El Mariscal Carvajal. Simpático personaje que decía ser novio de Margarita Truman, hija del presidente de los Estados Unidos; usaba un cacho de teléfono que llevaba siempre consigo, dizque para llamar a la Casa Blanca. Tenía memoria prodigiosa: se sabía los discursos de Alfonso López Pumarejo y los repetía en las calles por unos centavos.

La Escopeta. Vieja alta y flaca, delgada como un cañón de escopeta; cuando le decían «escopeta», disparaba palabras de grueso calibre.

Carlos Julio. «No canse, Carlos Julio» fue frase popular, porque a todo respondía «no canse». Fue buen trabajador de zapatería y de un momento a otro abandonó el oficio; inofensivo, pedía para darle los centavitos a su madre.

Elisa Cuéllar. Señorita de familia modesta y honorable, de porte soñador; se presentaba a toda clase de reinados y concursos. Se vestía con elegancia —a veces con sombrero o turbante— pues fue muy buena modista y confeccionaba sus atuendos. Tenía buena cultura y conversaba agradablemente, con mucha personalidad, y nadie osaba burlarse de ella.

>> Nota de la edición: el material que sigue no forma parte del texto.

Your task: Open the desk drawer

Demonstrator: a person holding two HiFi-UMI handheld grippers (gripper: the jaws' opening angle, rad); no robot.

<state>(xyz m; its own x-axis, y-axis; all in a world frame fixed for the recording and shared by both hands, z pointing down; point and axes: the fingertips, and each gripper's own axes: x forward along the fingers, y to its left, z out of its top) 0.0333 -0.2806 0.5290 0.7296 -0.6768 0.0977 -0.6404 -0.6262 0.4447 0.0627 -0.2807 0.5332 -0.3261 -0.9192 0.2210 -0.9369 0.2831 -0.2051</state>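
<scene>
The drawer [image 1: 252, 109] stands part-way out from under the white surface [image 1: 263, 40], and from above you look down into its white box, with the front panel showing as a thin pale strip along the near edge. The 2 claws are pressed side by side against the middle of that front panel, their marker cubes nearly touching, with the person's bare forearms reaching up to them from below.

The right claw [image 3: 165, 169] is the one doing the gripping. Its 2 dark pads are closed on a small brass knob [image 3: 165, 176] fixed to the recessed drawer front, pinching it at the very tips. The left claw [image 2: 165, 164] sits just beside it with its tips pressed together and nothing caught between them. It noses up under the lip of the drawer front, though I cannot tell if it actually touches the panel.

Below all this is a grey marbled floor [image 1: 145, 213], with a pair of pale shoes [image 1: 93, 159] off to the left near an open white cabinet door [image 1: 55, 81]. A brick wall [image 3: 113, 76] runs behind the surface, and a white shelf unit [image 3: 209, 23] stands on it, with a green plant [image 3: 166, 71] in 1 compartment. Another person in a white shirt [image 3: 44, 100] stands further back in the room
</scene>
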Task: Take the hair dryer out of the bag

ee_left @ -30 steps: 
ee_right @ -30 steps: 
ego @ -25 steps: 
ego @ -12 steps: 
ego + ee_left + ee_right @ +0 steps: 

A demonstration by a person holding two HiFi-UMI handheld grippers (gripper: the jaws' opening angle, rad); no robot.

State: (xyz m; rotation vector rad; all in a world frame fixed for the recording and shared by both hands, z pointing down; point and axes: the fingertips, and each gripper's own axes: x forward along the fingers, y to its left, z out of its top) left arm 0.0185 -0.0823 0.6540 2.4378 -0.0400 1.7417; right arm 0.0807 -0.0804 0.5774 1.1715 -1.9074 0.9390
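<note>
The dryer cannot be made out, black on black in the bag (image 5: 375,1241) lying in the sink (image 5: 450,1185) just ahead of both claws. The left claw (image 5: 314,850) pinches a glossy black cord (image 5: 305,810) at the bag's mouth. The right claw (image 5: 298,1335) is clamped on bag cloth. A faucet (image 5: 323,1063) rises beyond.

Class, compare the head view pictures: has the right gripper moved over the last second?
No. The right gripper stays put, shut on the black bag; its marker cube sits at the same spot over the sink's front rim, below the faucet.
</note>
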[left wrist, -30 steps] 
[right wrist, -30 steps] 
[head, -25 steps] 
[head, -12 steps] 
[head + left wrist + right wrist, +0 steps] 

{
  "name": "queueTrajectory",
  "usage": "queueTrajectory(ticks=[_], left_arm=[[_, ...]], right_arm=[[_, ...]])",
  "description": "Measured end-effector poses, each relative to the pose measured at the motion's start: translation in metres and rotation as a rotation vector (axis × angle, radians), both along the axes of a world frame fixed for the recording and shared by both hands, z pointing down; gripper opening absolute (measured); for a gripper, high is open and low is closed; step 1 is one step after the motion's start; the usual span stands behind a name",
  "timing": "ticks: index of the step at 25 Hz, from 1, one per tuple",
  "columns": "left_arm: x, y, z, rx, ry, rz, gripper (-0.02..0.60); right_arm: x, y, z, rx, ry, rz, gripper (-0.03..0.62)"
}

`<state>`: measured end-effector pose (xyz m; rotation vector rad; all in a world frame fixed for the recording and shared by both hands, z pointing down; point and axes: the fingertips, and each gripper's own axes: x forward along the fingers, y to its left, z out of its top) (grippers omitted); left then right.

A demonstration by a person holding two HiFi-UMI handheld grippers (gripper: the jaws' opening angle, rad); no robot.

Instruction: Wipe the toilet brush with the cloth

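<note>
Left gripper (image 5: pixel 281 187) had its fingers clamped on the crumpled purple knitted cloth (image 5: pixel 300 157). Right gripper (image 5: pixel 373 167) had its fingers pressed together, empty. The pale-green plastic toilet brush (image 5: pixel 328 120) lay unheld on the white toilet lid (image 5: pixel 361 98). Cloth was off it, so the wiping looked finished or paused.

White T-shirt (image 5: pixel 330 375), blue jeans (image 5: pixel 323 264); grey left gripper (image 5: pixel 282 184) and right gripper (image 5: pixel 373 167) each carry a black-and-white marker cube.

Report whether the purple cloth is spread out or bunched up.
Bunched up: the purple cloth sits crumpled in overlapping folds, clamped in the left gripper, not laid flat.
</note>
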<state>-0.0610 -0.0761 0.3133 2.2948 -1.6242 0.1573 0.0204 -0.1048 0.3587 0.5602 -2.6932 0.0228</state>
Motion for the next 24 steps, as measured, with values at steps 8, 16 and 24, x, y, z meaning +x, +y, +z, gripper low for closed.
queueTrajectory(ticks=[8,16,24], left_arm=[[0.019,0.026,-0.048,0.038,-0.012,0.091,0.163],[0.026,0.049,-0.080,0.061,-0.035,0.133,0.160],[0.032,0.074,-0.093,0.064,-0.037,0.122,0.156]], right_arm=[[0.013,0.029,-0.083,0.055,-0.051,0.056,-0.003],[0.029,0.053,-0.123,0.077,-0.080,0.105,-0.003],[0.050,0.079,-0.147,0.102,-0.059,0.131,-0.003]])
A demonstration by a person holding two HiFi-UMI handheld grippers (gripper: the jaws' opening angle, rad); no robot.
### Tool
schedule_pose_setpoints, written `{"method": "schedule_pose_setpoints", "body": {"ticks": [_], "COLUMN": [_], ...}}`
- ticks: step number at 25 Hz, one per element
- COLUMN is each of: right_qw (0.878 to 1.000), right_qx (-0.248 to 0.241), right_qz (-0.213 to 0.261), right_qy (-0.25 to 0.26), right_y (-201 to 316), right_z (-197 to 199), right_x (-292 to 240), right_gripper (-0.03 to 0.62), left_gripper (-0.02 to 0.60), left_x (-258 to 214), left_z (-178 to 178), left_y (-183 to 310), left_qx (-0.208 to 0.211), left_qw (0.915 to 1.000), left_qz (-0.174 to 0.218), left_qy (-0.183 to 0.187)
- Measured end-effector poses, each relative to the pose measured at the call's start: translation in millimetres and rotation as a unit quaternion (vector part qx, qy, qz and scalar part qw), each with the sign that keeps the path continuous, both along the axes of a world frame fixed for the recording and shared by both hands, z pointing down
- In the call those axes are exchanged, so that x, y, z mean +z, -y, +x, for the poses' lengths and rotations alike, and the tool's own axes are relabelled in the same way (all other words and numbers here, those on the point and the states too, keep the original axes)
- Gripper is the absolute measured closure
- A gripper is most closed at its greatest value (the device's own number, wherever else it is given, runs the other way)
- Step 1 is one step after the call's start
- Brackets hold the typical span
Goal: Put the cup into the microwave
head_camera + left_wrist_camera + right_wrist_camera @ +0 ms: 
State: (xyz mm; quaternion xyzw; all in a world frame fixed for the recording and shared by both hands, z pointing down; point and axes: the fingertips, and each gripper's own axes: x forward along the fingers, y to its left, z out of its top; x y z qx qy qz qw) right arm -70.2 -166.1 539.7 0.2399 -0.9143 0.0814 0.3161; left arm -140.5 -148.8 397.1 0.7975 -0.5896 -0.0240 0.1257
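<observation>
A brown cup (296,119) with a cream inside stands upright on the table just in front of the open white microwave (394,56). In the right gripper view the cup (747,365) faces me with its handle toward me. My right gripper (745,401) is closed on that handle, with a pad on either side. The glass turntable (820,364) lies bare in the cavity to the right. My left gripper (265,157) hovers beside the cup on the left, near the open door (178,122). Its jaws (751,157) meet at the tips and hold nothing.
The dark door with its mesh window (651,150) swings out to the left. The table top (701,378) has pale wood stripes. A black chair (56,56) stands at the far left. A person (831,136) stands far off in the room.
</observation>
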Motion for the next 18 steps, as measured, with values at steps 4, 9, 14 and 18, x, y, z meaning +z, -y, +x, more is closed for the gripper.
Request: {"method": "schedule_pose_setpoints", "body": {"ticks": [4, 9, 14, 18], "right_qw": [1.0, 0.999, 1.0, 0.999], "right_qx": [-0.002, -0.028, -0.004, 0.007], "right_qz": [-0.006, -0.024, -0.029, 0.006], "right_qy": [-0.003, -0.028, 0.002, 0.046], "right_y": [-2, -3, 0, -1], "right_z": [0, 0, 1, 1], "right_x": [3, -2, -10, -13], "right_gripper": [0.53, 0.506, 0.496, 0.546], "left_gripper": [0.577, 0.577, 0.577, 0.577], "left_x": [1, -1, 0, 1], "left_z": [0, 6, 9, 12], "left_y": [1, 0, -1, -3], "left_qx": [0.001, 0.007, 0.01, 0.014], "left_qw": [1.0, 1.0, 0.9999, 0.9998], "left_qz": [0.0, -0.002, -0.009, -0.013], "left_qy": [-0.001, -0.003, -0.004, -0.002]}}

Todos estos personajes simpáticos de Cúcuta han hecho la leyenda típica, graciosa y chispeante de la historia de la vida en los pueblos y de su sociedad.

Nota de contexto

Esta galería es una crónica costumbrista: retrata a personajes populares de la Cúcuta de mediados del siglo XIX y comienzos del XX tal como los recordaba Guillermo Solano Benítez. Como todo documento de su época, emplea apodos y descripciones que hoy resultan crudos —se burla de condiciones físicas, de la pobreza o de la salud mental—; se conservan por fidelidad histórica a la fuente, no como una manera aceptable de referirse hoy a las personas. Su valor está en preservar la memoria oral y el habla popular de la ciudad.

Se corrigieron erratas evidentes del escaneo y se aligeró la puntuación para su lectura, sin alterar el contenido.